[SOLVED] Use rayon is 7x slower


When I was trying to make the logic faster by introducing rayon, the result turns out to be quite the opposite, rayon is much slower.

I just switched:

for i in y..y_end {
    for j in x..x_end {
        vector[i][j] = (vector[i][j] << 1) + 1;


vector.par_iter_mut().skip(y).take(h).for_each(|row| {
    for j in x..x_end {
        row[j] = (row[j] << 1) + 1

Is there good a way to inspect what went wrong?

!!! Spoiler Alter !!!
link contains an answer to advent of code
full working code in gist!

did some perf sampling:


How big are the patches? If the work to be done is simple enough, or there isn’t enough of it, rayon’s small amount of overhead will absolutely make things slower.
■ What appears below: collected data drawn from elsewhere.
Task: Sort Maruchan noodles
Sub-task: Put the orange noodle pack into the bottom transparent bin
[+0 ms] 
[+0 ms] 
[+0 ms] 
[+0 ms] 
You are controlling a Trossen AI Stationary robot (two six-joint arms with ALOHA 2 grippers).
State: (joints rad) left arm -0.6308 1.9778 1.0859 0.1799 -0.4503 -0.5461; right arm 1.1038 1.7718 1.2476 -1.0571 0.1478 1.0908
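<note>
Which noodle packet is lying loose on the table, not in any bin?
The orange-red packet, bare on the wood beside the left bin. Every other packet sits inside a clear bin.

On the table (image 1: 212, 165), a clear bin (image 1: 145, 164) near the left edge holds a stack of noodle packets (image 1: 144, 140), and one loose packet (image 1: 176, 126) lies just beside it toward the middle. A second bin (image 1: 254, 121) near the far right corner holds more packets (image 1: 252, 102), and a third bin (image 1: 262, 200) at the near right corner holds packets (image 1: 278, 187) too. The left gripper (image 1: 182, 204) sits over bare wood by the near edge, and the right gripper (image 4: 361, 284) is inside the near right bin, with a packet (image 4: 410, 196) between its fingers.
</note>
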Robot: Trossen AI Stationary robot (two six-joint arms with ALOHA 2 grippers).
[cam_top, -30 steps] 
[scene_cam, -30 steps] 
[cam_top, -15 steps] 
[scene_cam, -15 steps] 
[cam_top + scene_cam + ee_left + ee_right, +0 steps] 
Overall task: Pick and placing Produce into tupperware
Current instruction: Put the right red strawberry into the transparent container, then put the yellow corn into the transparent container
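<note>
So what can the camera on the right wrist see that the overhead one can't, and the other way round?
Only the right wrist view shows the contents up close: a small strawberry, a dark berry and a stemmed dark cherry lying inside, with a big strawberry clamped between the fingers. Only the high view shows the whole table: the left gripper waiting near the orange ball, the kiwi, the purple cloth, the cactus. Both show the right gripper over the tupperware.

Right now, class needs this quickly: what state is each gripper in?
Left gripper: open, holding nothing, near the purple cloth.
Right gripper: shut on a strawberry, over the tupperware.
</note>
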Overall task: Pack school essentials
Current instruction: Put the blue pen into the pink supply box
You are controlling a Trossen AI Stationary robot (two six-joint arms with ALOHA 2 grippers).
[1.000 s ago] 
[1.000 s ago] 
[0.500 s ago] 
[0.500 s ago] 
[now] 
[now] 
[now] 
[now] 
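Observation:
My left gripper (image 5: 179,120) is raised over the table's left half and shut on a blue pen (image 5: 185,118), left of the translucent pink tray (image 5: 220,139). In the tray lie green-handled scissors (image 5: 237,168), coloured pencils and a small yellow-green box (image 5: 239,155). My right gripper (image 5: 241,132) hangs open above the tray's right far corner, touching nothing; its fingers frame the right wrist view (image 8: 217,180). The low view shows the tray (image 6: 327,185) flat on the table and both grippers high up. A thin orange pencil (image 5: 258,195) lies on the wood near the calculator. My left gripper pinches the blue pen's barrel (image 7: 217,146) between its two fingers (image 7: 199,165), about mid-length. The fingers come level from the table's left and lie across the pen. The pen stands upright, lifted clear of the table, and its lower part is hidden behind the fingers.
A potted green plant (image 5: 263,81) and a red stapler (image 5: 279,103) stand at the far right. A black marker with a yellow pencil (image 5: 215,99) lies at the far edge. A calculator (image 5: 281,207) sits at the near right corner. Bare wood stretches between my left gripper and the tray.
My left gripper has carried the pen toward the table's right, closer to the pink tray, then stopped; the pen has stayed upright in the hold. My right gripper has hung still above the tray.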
Edit: You might also be interested in http://www.drdobbs.com/parallel/eliminate-false-sharing/217500206, but I don’t think you’re hitting that, if my reading of your indexing is correct.


It was ~4ms vs ~32ms.

solution2 time: [4.5103 ms 4.5263 ms 4.5443 ms]
solution3 time: [32.312 ms 32.501 ms 32.730 ms]


I think he meant how big is the range x…x_end.

But if your solution is taking 4ms over all, then I think it makes sense that introducing threading slows it down. Any threading, even highly tuned stuff like rayon, has overhead. If you aren’t doing enough computation, that overhead won’t be worth it.

4 milliseconds is an extremely short time, especially considering that you do IO within your benchmark?

Splitting the work up into y_end - y different takes is only a valuable thing to do if each of those tasks takes at least a few milliseconds to complete, as I understand it.

If you want to pursue it more though, could you possibly include your input in the gist? I haven’t done advent of code and thus don’t have my own input to put in.

I think the benchmark could probably be made more accurate if we do the file reading outside of the criterion bench_function call.

1 Like

The (x << 1) + 1 work inside the inner loop is also something I suspect can be auto-vectorised, and that will further exacerbate the relative overhead. It might even be able to do further optimisation around the outer loop too in the original case given contiguous layout.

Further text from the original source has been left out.